Chronic pain & nutritional deficiencies! Top 10 Foods to relieve pain naturally! Increase foods


Focus on Increasing Magnesium & Potassium Rich foods to feel better in your body!

Avocado: Rich in magnesium and potassium

You need magnesium rich foods to decrease body pain, alleviate PMS, boost performance, decrease inflammation, relieve migraines, lower high blood pressure, improves diabetes and normalizes blood pressure, avoid Alzheimer’s, improve symptoms of ADHD, decrease depression, improve heart health, and enhance sleep.

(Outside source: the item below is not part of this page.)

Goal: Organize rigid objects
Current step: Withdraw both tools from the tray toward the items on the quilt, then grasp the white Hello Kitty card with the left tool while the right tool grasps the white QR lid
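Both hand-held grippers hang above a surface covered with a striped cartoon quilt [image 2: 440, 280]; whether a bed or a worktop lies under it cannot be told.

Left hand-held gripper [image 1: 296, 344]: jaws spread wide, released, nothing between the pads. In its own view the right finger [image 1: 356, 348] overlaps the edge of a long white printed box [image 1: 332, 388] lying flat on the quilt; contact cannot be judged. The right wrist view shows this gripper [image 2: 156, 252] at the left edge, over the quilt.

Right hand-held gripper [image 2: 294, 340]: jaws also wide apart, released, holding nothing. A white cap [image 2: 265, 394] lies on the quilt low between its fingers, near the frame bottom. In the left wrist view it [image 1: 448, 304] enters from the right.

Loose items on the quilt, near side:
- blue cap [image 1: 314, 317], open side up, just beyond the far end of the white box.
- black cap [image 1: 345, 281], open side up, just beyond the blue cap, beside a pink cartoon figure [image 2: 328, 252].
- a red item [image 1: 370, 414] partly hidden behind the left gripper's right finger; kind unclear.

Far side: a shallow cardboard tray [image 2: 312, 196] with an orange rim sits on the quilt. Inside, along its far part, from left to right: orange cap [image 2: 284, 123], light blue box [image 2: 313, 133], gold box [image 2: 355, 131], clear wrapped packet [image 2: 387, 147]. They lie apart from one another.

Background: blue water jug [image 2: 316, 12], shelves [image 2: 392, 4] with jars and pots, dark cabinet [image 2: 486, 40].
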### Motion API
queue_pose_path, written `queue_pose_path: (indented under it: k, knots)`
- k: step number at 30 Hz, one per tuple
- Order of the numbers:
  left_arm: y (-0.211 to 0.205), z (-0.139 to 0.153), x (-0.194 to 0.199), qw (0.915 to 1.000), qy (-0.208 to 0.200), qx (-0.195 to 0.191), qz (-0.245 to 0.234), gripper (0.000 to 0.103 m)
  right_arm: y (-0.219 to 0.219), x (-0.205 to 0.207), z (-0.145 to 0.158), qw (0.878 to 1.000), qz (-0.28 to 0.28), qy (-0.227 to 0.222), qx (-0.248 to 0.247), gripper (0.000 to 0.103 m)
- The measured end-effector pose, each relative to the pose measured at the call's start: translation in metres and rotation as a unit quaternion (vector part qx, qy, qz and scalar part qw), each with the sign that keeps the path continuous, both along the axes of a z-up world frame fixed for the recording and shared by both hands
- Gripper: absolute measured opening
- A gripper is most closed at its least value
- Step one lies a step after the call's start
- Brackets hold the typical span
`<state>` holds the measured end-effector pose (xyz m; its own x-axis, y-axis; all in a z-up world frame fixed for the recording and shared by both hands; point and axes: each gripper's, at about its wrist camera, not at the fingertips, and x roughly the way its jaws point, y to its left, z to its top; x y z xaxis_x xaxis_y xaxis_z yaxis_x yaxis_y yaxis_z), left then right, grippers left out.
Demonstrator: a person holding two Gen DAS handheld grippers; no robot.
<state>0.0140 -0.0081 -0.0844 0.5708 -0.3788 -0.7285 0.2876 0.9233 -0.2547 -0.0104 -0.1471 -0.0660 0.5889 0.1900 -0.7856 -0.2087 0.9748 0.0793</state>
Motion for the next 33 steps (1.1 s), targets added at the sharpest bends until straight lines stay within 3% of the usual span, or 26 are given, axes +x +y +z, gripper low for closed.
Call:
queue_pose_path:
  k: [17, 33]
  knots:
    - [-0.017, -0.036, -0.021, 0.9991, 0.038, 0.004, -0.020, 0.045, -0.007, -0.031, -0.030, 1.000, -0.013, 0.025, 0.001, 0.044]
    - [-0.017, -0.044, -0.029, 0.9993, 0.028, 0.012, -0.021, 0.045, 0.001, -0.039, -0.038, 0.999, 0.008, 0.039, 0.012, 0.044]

Your body needs magnesium to make DNA, contract muscles, regulate blood pressure, synthesize protein, insulin metabolism, nerve transmission and reproduction: it used to prevent seizures in pregnant women as well as pre-eclampsia. RDA is 400-420 mg for men and 310-320 mg fro women daily; it’s estimated that less than 60% of Americans are meeting their magnesium need! Magnesium deficiency impedes the absorption of vitamin D and calcium.

Top 10 Magnesium Foods

  1. Spinach 1 cup = 157 milligrams

  2. Swiss Chard 1 cup = 150 mg

  3. Dark Chocolate 1 square = 95 mg

  4. Pumpkin Seeds 1/8 c = 92 mg

  5. Almonds 1 oz = 75 mg

  6. Black Beans 12/ c = 60 mg

  7. Avocado 1 medium = 58 mg

  8. Figs 1/2 c = 50 mg

  9. Yogurt/Kefir 1 c = 46.5 mg

  10. Banana 1 medium = 32 mg

You need potassium rich foods to maintain fluid and electrolytes balance. It works with sodium in your body on a cellar level to pump fluid through your body. It’s easy to become potassium deficient and sodium overloaded - which causes edema (puffy eyes, swollen ankles, hands, systemic).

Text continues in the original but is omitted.